▸ **Your assignment**
Your task is to output the listing word for word, with pictures excluded.

Data section Block Start

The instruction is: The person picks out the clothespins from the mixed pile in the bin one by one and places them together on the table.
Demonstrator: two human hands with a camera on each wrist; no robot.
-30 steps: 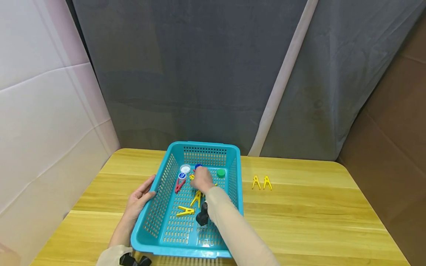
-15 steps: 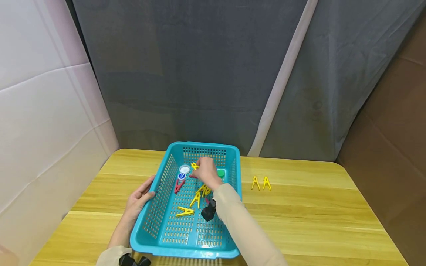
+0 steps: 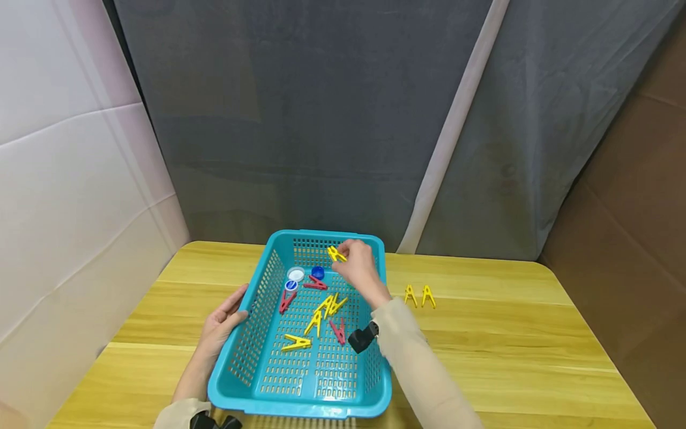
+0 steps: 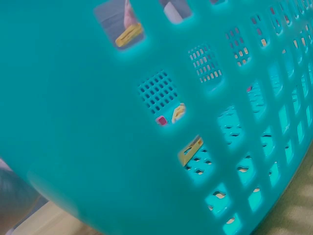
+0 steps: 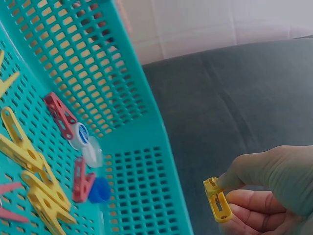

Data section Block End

▸ **Answer box**
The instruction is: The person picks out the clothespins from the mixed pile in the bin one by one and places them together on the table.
Demonstrator: two human hands with a camera on each wrist; no robot.
-30 steps: 
-15 steps: 
+0 steps: 
+0 steps: 
+0 steps: 

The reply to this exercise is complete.